Senyum tipis terbit dari bibir Allea. Salah satu hal yang harus disyukurinya adalah keberadaan Riska dan Caca. Ia baru sadar sekarang, bagaimana baiknya mereka berdua padanya. Mereka yang tahan dan tetap mau berteman dengan Allea yang anti sosial dan lebih suka memikirkan ego sendiri.

"Makasih, guys udah dukung gue." Allea bangkit dari duduknya, "Gue ke kelas dulu."

"Kan belum selesai makan?"

"Udah kenyang."

Ia segera meninggalkan kantin. Selama perjalanan menuju kelas, banyak mata yang menatap dan berbisik saat melihatnya. Bahkan seorang siswi dengan sengaja menabrak bahu Allea, membuatnya hampir saja jatuh.

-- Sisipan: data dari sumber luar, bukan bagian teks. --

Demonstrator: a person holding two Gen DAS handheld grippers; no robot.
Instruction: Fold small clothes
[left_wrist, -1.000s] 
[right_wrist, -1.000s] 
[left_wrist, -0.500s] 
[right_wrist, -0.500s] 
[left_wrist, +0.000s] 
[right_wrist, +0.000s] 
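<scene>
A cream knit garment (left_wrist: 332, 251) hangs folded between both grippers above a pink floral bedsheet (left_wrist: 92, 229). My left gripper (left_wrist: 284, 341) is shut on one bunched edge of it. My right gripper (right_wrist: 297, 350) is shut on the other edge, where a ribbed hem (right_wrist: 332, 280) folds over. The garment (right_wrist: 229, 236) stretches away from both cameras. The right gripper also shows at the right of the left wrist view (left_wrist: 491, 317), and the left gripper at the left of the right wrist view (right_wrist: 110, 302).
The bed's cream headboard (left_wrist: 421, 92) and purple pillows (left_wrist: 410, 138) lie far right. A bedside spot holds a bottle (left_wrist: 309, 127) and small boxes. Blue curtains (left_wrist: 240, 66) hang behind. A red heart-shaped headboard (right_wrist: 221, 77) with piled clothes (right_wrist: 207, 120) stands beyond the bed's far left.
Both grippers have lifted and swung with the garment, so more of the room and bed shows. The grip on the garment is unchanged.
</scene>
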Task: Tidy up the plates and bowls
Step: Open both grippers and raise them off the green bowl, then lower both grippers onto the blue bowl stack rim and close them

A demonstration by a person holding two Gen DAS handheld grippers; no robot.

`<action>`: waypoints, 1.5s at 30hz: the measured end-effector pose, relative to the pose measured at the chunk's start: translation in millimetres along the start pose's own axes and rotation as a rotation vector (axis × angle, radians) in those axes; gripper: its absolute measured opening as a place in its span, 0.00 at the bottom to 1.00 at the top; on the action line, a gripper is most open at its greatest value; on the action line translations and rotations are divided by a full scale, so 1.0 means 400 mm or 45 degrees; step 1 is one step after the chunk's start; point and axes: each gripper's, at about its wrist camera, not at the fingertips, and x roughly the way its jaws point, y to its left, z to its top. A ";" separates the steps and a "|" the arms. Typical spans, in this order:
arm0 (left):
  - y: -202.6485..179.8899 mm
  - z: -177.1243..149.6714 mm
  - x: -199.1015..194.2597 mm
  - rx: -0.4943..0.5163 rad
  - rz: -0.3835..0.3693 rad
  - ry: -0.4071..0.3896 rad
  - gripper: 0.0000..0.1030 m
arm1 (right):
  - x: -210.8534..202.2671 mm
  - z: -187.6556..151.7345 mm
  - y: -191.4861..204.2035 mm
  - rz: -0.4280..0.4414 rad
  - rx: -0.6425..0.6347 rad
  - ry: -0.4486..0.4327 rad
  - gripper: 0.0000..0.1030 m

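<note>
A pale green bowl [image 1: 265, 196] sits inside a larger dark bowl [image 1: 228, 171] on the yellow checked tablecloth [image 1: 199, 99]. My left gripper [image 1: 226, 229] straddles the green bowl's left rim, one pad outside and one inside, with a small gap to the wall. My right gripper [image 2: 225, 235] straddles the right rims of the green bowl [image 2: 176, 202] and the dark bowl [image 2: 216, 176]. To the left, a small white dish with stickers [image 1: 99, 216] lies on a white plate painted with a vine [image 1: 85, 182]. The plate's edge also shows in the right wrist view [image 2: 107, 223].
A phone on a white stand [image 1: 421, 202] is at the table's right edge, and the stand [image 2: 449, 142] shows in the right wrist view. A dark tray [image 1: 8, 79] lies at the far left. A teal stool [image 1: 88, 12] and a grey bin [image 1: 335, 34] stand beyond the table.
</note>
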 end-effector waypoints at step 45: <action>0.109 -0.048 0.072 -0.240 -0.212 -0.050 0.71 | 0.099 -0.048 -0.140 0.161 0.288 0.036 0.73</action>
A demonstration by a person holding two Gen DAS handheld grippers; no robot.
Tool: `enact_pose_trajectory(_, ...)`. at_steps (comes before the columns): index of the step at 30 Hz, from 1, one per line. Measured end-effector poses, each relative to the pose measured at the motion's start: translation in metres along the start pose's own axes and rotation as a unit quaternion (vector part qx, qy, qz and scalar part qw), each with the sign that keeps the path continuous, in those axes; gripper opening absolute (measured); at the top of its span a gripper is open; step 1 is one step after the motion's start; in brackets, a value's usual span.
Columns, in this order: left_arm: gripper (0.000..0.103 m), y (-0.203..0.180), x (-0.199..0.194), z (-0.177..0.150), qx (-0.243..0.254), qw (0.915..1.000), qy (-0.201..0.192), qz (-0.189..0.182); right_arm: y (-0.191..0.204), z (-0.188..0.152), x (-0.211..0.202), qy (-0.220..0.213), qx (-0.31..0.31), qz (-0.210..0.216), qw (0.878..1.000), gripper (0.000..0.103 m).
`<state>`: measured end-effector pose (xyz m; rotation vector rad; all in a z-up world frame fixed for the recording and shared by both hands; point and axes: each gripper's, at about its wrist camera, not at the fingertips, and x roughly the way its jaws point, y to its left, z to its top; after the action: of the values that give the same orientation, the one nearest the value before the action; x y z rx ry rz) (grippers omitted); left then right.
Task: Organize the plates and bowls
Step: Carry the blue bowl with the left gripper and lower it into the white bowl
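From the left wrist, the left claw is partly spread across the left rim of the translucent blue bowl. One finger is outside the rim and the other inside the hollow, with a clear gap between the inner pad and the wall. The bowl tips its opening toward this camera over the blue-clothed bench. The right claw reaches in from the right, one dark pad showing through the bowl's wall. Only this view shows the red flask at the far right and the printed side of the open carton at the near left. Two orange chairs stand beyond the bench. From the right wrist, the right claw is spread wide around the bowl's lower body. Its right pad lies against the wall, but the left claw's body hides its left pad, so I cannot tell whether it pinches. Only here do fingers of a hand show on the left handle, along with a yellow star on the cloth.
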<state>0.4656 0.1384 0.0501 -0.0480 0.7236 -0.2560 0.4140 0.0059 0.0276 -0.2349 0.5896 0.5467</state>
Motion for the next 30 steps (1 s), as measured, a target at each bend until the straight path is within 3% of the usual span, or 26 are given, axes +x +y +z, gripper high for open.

Allea mempercepat langkah menuju kelas, berusaha mengabaikan pandangan orang-orang padanya.

Saat sampai di kelas bukannya merasa lebih baik, ia malah merasa semakin buruk. Air mata yang sejak tadi ditahan benar-benar tumpah. Meja, kursi, bahkan tasnya sudah dipenuhi dengan sampah plastik. Orang-orang yang berada di kelas hanya menatap prihatin padanya.

"SIAPA YANG NGELAKUIN INI??"

Riko yang baru masuk masuk kelas, langsung berteriak saat melihat meja Allea kotor. Orang-orang langsung membuang muka seakan tak ingin disalahkan.

"Dasar kekanak-kanakan!" bentak Riko kesal.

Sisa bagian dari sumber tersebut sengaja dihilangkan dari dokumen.